For the string "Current", state the number of lines in the data that contain it, and nothing else.

------ Information supplied

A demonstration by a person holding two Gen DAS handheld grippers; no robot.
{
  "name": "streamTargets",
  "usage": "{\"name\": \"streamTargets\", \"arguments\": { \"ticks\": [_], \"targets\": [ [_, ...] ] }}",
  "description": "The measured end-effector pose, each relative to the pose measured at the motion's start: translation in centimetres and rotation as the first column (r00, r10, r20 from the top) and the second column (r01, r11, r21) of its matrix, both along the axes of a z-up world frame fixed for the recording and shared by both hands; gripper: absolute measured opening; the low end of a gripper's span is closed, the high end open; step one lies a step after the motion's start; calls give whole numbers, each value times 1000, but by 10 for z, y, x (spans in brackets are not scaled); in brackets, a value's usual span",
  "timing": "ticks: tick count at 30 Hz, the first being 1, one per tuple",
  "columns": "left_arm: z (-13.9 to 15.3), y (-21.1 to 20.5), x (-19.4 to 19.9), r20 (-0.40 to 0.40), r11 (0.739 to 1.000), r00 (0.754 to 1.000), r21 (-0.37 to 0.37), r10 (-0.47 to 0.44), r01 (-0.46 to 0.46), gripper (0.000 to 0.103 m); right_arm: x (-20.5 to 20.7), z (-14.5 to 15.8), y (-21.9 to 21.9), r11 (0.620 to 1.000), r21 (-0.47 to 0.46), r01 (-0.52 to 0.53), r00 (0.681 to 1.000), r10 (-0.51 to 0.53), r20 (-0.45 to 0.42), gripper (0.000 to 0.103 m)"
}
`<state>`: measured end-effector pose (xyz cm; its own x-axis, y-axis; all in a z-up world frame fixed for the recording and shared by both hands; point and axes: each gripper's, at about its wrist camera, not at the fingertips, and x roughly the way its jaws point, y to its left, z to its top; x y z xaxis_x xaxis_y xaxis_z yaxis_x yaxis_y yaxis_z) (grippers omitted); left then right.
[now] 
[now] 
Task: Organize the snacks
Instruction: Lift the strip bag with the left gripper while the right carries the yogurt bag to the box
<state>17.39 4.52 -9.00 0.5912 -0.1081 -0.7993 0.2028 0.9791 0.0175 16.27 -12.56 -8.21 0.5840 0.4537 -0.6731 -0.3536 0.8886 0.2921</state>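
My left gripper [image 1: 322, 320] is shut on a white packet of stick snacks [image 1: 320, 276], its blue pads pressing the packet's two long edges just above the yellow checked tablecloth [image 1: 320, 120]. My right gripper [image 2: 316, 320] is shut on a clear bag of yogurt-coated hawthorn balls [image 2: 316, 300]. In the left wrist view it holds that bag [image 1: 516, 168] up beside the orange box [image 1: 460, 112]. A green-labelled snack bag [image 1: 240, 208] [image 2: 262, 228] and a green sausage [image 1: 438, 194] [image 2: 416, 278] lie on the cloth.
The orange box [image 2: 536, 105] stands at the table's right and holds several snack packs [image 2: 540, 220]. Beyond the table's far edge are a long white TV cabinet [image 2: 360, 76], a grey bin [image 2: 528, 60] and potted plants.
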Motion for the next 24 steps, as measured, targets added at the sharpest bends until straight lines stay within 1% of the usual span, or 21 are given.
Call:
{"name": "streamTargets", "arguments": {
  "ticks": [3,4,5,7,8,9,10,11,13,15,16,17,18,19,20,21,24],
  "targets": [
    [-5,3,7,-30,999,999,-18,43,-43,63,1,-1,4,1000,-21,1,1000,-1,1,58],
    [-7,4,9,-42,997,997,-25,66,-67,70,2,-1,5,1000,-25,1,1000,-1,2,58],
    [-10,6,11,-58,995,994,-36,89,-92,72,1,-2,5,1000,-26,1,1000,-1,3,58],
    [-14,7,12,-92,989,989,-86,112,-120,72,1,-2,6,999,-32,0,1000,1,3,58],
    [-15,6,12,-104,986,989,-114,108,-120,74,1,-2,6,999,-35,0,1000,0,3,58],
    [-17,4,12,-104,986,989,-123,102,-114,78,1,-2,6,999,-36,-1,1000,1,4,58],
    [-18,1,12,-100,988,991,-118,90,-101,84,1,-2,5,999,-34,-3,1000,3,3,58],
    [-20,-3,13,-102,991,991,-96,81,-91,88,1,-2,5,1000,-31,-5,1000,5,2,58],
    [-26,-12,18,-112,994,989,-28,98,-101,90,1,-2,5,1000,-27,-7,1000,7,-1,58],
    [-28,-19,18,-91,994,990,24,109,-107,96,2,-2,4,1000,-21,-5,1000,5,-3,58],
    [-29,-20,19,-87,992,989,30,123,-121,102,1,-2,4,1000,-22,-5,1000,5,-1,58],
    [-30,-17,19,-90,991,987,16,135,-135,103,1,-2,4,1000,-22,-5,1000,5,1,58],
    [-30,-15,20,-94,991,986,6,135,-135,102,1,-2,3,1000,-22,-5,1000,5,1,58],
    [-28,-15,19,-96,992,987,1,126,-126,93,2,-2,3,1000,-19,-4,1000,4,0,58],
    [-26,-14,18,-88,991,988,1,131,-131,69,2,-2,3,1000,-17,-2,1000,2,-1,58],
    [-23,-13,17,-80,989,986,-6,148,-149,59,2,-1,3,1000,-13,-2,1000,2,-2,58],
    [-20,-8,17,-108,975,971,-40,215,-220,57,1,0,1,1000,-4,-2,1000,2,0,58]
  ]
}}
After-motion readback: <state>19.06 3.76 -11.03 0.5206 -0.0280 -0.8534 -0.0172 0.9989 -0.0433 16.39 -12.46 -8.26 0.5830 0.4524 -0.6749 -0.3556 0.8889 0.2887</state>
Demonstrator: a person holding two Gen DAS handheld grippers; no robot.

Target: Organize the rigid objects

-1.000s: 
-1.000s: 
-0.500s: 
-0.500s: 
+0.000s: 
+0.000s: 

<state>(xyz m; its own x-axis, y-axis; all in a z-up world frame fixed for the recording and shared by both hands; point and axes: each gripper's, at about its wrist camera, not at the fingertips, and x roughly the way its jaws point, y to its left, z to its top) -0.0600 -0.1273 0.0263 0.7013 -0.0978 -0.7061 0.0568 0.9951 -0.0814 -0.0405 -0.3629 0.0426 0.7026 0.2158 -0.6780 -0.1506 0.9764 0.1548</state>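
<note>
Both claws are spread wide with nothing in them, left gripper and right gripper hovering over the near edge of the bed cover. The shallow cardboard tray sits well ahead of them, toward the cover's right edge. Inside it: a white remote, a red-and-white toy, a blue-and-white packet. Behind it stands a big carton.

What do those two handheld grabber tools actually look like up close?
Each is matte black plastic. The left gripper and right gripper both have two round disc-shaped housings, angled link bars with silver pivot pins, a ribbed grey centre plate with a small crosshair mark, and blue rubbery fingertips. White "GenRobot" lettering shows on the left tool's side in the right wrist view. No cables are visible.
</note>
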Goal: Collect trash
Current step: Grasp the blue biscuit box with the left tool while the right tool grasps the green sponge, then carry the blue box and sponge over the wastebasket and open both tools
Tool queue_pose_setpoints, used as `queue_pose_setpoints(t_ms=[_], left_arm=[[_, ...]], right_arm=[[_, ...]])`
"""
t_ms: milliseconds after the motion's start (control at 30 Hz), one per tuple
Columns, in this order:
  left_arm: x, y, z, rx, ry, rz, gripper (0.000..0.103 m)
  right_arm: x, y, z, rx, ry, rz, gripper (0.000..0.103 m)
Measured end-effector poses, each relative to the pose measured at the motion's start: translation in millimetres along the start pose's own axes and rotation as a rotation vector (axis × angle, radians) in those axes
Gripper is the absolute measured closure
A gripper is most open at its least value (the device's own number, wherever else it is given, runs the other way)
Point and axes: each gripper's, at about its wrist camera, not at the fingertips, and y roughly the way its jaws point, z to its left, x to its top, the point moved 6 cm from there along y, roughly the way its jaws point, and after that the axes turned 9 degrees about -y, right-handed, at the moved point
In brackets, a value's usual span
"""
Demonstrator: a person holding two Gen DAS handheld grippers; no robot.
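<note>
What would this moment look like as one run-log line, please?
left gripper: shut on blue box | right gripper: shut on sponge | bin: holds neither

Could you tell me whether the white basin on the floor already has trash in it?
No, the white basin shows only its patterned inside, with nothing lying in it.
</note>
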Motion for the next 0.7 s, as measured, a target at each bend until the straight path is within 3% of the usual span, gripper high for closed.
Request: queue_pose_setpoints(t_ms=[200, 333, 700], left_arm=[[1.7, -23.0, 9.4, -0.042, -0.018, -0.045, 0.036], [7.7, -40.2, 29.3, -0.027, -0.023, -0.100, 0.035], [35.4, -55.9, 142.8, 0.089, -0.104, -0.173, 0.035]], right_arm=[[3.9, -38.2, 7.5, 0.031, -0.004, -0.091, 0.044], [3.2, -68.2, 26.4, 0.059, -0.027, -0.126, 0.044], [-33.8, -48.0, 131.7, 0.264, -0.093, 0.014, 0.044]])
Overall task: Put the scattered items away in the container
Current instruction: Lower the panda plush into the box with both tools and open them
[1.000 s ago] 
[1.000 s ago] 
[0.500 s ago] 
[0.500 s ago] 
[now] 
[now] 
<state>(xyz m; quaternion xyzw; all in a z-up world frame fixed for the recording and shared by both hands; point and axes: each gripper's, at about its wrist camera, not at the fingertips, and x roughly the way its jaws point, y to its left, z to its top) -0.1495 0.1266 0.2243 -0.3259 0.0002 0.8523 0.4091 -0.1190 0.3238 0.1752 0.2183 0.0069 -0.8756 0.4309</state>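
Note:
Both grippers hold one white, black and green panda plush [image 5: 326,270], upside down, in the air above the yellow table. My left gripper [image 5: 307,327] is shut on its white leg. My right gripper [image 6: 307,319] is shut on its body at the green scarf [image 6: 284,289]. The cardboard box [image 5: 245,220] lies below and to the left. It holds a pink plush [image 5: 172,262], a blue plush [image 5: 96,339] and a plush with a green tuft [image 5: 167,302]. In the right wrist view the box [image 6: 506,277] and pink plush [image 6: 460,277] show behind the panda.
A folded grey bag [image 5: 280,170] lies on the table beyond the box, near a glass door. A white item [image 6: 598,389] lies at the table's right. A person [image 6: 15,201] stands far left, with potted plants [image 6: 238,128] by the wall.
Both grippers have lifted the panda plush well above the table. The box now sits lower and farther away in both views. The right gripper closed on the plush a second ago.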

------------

• _Final answer_:
2